И поляна взорвалась единодушным:
– Да, каан!
Моя душа отозвалась созвучием людскому единению. В порыве я сжала ладонь Танияра, и он взметнул наши руки вверх. Затем Эчиль взяла его за свободную ладонь, вторую подала Хасиль, и они тоже подняли вверх руки. А потом и все, кто пришел на поляну, соединили ладони, и к небу вскинулись живые цепи рук. Мы все были с нашим кааном, мы все ощутили воодушевление и желание отстоять свою землю, чего бы нам это ни стоило. Я опустила взгляд и широко улыбнулась, потому что даже девочки повторили этот взрослый жест.
– Отец с вами, люди Зеленых земель! – выкрикнул Танияр.
– Хвала Белому Духу! – почти дружно ответили ему.

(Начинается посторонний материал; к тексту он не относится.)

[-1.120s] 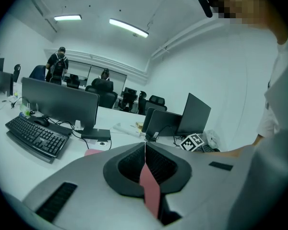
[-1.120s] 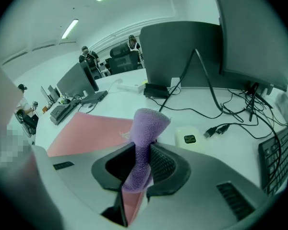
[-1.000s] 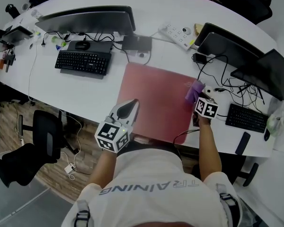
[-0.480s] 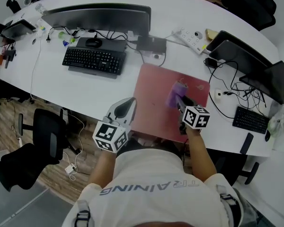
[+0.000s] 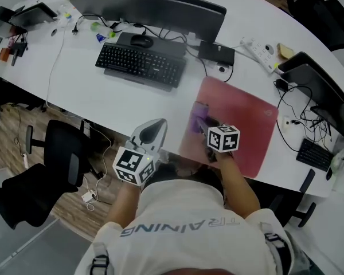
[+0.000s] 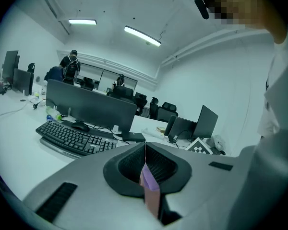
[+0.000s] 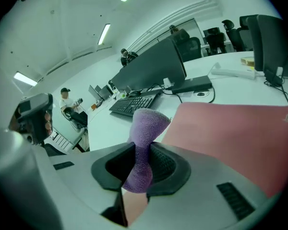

– Да не оставит нас Его милость, – шепнула я, крепче стиснув ладонь мужа, и он пожал мне руку в ответ.
Глава 14
Танияр уехал, а вместе с ним и ягиры. Почти опустели их казармы, только небольшая часть осталась в Иртэгене, чтобы сберечь столицу и тех, кто укроется за ее стенами, если враги сумеют пройти вглубь от границы, где их должен был встретить каан со своим войском. Эгчену предстояла та же работа, что и воинам, обучавшим ополчение в других поселениях Зеленых земель.
Я же, выплакав, кажется, все слезы, что еще оставались у меня, провела ночь в метаниях и молитве, прося Создателя сохранить жителей таган, воинов и, главное, моего мужа. В своих переживаниях я забылась только перед рассветом, а проснулась, когда пришла Сурхэм, так что проспала не более двух часов и встала совершенно разбитой.
– Милости Отца, – поздоровалась я с прислужницей, когда вышла к ней, потирая красные опухшие глаза.
– Плакала, – констатировала Сурхэм. – Это правильно. У нас говорят, что слезами дорогу омывают, чтобы ушедшему идти было легче.
– Надо как-то собраться с силами, – буркнула я, толком не слушая женщину, и ушла к себе.
А вернулась с мешочком, который дала мне Ашит. Я еще ни разу не использовала эту травку, а теперь мне подумалось, что это именно то, что надо.
– Что это? – спросила прислужница, с подозрением принюхиваясь к травке в открытой горловине мешочка.
– Мама дала, – пояснила я. – Завари. Только не всё, щепоть.
– Вещая плохого не даст, – пришла сама с собой в согласие Сурхэм и кивнула: – Сделаю. – И я вновь покинула ее, чтобы привести себя в порядок.